● **Task directions**
Reproduce the entries shown below only from the line with "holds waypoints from" down to the line with "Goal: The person", keeping both end lines and copying each one exactly.

+++ Data under study

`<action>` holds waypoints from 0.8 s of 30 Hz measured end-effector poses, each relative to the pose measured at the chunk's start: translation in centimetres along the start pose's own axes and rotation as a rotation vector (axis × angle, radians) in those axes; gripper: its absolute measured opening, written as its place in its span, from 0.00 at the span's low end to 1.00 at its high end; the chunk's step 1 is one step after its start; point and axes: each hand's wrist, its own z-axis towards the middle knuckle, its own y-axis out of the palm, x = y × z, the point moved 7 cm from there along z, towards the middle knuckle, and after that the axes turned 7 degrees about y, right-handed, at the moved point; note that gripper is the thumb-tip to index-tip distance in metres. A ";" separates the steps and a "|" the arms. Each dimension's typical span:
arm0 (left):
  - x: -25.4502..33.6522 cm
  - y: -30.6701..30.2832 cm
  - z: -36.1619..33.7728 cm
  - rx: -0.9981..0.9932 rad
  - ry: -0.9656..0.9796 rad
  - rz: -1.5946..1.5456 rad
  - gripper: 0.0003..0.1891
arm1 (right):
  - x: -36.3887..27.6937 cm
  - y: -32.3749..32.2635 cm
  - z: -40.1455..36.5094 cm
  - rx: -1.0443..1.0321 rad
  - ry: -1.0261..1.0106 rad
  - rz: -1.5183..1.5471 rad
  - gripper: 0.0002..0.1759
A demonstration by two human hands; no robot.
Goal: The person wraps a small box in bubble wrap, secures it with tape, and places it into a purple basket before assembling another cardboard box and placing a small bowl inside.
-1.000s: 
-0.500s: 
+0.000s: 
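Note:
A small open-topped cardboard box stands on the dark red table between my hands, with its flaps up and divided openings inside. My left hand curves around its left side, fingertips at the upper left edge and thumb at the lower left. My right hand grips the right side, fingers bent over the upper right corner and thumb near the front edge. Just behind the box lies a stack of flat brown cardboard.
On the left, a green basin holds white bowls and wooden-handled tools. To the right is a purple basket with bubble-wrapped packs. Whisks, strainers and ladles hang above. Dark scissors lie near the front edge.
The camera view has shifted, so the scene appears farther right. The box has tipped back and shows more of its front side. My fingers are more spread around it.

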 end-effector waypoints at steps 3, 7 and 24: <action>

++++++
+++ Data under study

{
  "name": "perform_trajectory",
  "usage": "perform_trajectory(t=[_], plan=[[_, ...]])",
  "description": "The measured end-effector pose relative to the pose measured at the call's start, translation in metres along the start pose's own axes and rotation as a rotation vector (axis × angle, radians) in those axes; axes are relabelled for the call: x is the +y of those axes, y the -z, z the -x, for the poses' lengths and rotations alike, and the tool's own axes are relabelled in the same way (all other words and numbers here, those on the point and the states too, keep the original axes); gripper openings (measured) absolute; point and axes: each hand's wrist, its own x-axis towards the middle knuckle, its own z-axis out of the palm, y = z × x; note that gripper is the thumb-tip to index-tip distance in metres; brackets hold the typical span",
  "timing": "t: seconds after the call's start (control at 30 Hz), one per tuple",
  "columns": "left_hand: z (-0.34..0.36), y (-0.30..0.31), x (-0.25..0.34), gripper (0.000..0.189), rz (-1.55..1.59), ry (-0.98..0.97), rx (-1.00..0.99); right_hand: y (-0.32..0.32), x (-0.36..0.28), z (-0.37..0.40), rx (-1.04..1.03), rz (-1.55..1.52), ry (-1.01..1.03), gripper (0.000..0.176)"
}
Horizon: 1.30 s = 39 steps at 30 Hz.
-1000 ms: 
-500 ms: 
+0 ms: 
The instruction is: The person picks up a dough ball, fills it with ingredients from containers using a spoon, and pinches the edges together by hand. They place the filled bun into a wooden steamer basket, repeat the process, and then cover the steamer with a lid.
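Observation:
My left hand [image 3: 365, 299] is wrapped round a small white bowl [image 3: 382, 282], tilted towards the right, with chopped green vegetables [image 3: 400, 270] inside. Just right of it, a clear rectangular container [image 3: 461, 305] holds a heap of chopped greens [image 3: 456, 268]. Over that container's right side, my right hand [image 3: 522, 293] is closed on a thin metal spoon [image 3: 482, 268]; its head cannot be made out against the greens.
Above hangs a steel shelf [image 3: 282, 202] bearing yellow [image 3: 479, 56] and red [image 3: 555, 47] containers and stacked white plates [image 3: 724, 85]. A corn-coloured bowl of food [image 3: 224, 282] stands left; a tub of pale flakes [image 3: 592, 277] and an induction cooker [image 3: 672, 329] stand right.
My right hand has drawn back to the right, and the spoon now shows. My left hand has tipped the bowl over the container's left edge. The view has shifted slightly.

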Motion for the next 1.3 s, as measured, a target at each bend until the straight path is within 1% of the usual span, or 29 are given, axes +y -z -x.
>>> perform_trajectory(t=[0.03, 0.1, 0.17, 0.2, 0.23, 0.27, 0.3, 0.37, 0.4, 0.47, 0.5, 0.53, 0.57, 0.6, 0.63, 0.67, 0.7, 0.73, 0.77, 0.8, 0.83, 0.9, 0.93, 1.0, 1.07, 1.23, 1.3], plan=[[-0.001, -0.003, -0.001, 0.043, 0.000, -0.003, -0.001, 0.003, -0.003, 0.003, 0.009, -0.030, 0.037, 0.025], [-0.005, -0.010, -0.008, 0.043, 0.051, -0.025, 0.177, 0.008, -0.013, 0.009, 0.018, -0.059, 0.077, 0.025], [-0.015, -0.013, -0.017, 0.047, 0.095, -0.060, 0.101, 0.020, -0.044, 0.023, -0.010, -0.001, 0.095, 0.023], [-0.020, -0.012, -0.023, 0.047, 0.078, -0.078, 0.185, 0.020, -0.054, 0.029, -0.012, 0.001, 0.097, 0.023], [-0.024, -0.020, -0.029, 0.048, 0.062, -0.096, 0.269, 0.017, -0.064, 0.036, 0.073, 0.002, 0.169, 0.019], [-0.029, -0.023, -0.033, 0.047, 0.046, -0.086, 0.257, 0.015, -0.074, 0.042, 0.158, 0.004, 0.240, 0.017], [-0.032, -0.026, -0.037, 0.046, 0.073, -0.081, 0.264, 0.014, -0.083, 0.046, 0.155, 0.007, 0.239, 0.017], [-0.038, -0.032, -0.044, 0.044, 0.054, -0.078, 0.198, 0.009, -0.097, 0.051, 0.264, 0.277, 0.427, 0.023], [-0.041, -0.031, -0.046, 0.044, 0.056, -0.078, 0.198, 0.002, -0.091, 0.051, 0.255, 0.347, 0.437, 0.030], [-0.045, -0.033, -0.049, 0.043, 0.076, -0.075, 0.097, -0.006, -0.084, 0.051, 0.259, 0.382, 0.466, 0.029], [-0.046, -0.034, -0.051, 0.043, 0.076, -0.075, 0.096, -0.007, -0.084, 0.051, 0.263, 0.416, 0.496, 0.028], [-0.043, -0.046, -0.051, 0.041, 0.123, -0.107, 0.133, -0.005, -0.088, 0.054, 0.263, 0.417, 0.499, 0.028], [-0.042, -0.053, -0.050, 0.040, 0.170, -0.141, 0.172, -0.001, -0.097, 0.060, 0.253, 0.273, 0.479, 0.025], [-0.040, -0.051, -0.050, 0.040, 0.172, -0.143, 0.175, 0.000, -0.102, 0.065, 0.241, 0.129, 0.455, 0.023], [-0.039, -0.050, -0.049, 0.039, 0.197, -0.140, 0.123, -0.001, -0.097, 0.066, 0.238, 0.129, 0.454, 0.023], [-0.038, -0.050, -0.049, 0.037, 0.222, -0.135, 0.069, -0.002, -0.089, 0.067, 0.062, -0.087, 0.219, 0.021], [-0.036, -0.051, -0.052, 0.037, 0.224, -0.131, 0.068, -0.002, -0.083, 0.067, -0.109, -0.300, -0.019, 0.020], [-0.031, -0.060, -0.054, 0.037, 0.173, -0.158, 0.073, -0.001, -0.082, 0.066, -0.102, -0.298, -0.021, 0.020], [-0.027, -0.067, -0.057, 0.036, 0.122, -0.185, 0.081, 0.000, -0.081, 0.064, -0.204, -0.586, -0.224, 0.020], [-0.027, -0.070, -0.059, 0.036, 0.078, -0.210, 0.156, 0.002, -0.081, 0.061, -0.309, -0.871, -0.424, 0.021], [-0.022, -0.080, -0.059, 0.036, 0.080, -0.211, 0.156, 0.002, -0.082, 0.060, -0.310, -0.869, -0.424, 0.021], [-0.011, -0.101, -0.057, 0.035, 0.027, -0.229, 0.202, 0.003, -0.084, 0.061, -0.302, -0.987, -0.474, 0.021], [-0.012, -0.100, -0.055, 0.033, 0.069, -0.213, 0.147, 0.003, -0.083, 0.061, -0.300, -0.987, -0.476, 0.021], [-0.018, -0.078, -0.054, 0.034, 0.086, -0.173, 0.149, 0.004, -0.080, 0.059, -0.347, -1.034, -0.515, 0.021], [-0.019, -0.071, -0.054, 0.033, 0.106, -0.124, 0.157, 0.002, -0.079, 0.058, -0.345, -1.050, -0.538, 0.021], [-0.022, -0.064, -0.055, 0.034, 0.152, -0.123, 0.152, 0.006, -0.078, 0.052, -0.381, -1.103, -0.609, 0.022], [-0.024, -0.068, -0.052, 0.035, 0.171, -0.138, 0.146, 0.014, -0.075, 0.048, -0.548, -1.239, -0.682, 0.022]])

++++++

● **Exercise output**
`<action>` holds waypoints from 0.8 s of 30 Hz measured end-effector poses, each relative to the pose measured at the chunk's start: translation in centimetres along the start pose's own axes and rotation as a rotation vector (axis × angle, radians) in those axes; gripper: its absolute measured opening, written as its place in its span, from 0.00 at the span's low end to 1.00 at its high end; the chunk's step 1 is one step after its start; point and axes: each hand's wrist, its own z-axis towards the middle knuckle, its own y-axis out of the palm, x = y × z, the point moved 7 cm from there along z, towards the middle knuckle, and after that the axes turned 7 degrees about y, right-handed, at the moved point; note that gripper is the thumb-tip to index-tip distance in metres. A ";" separates the steps and a "|" the arms. Each dimension's typical span:
arm0 (left):
  - x: -25.4502..33.6522 cm
  - y: -30.6701..30.2832 cm
  - z: -36.1619..33.7728 cm
  - rx: -0.9981..0.9932 rad
  - ry: -0.9656..0.9796 rad
  - rz: -1.5946..1.5456 rad
  - gripper: 0.0003..0.1891
arm1 (right):
  - x: -36.3887..27.6937 cm
  - y: -32.3749..32.2635 cm
  - z: -40.1455..36.5094 cm
  - rx: -1.0443..1.0321 rad
  - ry: -1.0261..1.0106 rad
  - rz: -1.5183..1.5471 rad
  - gripper: 0.0002..0.1759
A demonstration by two human hands; no robot.
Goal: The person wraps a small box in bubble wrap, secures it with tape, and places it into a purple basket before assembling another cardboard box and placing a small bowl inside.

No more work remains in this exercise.